CVSS Base Score: 5.0
CVSS Temporal Score: http://xforce.iss.net/xforce/xfdb/97035 for more information
CVSS Environmental Score*: Undefined
CVSS Vector: (AV:N/AC:L/Au:N/C:N/I:N/A:P)

2. CVE-ID: CVE-2014-3566 DESCRIPTION: Product could allow a remote attacker to obtain sensitive information, caused by a design error when using the SSLv3 protocol. A remote user with the ability to conduct a man-in-the-middle attack could exploit this vulnerability via a POODLE (Padding Oracle On Downgraded Legacy Encryption) attack to decrypt SSL sessions and access the plaintext of encrypted connections.
CVSS Base Score: 4.3
CVSS Temporal Score: See http://xforce.iss.net/xforce/xfdb/97013 for the current score
CVSS Environmental Score*: Undefined
CVSS Vector: (AV:N/AC:M/Au:N/C:P/I:N/A:N)

3. CVE-ID: CVE-2014-3567 DESCRIPTION: OpenSSL is vulnerable to a denial of service, caused by a memory leak when handling failed session ticket integrity checks. By sending an overly large number of invalid session tickets, an attacker could exploit this vulnerability to exhaust all available memory of an SSL/TLS or DTLS server in a Denial of Service attack.
CVSS Base Score: 5.0
CVSS Temporal Score: http://xforce.iss.net/xforce/xfdb/97036 for more information
CVSS Environmental Score*: Undefined
CVSS Vector: (AV:N/AC:L/Au:N/C:N/I:N/A:P)
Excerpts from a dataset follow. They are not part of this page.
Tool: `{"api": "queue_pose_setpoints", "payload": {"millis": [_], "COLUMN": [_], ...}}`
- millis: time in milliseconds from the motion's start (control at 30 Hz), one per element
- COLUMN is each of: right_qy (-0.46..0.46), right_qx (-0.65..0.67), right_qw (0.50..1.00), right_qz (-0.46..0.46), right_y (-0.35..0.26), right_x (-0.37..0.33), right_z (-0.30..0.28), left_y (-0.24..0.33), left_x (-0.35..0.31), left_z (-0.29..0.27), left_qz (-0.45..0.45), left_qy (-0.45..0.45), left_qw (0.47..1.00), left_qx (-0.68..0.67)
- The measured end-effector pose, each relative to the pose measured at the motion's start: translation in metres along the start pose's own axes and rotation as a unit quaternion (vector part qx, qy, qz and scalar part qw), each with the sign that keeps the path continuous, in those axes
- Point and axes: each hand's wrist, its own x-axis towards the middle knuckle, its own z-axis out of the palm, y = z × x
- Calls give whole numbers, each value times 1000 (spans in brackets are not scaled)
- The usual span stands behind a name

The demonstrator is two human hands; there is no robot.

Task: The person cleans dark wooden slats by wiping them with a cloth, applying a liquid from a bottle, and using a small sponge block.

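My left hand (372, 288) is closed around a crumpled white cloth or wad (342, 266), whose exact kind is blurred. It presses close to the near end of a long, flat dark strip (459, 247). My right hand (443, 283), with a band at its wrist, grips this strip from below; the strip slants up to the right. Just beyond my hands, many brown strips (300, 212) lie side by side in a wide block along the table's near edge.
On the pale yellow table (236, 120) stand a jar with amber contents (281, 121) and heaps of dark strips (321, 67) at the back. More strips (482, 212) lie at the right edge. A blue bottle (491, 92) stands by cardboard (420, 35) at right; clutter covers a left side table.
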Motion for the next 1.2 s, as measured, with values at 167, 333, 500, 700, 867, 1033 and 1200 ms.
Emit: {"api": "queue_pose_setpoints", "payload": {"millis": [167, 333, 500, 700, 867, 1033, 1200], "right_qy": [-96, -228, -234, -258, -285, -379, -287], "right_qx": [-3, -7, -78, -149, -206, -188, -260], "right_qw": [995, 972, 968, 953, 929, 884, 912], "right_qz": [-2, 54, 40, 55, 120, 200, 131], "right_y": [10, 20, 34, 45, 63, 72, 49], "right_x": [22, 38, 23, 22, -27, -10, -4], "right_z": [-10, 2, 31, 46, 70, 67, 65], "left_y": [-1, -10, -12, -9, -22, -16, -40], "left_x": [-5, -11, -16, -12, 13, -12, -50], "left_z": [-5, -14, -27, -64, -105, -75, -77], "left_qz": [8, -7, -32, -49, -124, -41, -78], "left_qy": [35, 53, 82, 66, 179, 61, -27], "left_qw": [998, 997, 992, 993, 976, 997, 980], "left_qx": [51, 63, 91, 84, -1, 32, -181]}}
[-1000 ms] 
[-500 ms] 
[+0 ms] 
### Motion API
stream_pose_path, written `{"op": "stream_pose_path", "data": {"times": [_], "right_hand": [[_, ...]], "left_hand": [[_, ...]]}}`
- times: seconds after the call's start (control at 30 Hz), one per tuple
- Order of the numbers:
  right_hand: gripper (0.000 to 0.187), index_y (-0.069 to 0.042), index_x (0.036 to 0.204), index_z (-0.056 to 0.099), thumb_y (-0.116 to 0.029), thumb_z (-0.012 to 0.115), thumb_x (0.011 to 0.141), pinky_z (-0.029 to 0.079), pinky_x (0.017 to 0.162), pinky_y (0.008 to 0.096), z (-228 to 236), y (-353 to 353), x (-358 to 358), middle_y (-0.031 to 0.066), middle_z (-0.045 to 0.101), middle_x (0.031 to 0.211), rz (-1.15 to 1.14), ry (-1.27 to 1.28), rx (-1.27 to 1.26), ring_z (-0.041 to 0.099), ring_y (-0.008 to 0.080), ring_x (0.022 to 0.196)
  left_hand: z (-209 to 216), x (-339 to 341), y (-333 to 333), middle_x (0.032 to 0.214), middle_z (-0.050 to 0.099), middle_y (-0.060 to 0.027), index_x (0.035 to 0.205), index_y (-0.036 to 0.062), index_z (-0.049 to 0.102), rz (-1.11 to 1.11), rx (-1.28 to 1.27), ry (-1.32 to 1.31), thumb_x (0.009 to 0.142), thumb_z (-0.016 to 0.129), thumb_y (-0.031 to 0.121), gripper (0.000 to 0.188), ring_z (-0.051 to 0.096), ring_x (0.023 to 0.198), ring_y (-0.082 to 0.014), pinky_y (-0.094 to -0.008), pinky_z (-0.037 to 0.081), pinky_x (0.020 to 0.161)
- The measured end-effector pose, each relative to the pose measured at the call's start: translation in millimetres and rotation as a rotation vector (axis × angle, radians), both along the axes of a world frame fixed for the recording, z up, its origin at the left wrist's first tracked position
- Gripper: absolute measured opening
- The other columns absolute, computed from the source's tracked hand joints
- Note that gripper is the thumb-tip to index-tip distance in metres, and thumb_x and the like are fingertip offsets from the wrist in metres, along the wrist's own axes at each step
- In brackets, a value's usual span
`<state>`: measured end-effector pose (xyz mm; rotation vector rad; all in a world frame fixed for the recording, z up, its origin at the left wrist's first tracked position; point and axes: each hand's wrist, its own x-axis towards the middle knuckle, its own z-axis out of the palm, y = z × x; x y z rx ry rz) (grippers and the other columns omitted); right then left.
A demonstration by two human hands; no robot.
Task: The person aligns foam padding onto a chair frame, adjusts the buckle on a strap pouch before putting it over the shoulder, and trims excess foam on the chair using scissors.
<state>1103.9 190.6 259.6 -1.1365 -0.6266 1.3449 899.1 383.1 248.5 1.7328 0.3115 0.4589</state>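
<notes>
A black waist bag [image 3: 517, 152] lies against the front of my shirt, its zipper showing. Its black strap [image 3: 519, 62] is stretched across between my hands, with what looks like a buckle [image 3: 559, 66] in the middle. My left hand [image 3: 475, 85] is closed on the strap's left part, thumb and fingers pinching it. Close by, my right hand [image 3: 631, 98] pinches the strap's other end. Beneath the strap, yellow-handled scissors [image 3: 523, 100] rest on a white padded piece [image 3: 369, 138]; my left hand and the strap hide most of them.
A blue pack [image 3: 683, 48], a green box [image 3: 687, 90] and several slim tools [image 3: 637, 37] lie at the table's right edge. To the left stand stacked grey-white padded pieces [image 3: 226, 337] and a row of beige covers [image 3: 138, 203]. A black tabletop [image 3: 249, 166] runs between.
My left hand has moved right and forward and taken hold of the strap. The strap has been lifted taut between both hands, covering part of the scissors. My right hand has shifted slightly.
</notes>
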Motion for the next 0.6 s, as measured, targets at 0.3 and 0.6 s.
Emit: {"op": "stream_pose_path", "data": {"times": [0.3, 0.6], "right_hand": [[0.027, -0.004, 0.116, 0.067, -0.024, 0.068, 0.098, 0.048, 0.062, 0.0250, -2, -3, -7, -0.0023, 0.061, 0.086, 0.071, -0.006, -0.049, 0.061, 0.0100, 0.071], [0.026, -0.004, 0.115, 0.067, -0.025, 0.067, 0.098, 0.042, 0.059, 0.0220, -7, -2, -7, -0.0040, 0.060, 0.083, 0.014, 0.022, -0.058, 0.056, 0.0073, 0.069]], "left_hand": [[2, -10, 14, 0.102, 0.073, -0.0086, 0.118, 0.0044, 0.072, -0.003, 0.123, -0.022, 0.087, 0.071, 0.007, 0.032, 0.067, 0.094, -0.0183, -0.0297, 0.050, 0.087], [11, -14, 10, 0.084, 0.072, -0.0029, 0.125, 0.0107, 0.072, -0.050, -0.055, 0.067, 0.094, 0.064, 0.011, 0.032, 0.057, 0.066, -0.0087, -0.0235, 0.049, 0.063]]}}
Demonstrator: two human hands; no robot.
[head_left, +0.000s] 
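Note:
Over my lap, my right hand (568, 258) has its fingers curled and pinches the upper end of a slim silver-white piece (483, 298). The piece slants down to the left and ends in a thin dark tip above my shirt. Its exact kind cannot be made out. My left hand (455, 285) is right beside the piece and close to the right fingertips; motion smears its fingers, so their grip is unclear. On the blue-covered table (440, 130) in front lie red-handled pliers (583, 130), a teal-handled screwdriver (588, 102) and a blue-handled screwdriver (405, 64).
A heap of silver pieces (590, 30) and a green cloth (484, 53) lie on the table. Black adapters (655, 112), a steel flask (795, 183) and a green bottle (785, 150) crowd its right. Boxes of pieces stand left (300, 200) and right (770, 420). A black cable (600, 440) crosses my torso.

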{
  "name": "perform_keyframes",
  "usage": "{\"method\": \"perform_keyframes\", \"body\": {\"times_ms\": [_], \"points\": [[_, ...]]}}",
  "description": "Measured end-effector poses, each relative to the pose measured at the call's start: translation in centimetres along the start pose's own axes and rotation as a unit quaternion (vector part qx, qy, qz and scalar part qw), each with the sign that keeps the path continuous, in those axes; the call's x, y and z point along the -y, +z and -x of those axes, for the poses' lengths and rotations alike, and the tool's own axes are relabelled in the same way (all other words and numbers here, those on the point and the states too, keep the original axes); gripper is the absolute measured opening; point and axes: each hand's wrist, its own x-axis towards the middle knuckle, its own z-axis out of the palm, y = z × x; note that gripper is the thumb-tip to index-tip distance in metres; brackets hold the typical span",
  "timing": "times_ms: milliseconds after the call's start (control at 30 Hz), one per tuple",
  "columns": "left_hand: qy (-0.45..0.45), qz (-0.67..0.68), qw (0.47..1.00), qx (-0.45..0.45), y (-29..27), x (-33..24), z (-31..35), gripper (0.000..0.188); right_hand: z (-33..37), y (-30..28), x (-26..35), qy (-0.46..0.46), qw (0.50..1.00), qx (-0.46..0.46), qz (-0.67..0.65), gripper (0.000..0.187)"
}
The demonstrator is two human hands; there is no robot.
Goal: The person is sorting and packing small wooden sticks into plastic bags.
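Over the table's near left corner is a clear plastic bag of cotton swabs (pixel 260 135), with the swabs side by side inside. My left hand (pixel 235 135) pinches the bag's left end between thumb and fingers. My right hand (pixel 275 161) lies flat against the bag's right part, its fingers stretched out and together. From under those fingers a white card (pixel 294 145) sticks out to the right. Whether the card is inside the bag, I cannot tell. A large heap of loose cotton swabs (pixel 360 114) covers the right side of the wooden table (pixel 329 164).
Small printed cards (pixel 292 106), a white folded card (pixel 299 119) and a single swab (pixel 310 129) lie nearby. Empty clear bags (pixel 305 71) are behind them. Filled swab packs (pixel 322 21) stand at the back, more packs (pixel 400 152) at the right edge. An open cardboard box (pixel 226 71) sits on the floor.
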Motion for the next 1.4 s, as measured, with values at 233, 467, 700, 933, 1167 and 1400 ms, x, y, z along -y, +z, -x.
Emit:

4. CVE-ID: CVE-2014-3568 DESCRIPTION: OpenSSL could allow a remote attacker bypass security restrictions. When configured with “no-ssl3” as a build option, servers could accept and complete a SSL 3.0 handshake. An attacker could exploit this vulnerability to perform unauthorized actions.
CVSS Base Score: 2.6
CVSS Temporal Score: http://xforce.iss.net/xforce/xfdb/97037 for more information
CVSS Environmental Score*: Undefined
CVSS Vector: (AV:N/AC:H/Au:N/C:N/I:P/A:N)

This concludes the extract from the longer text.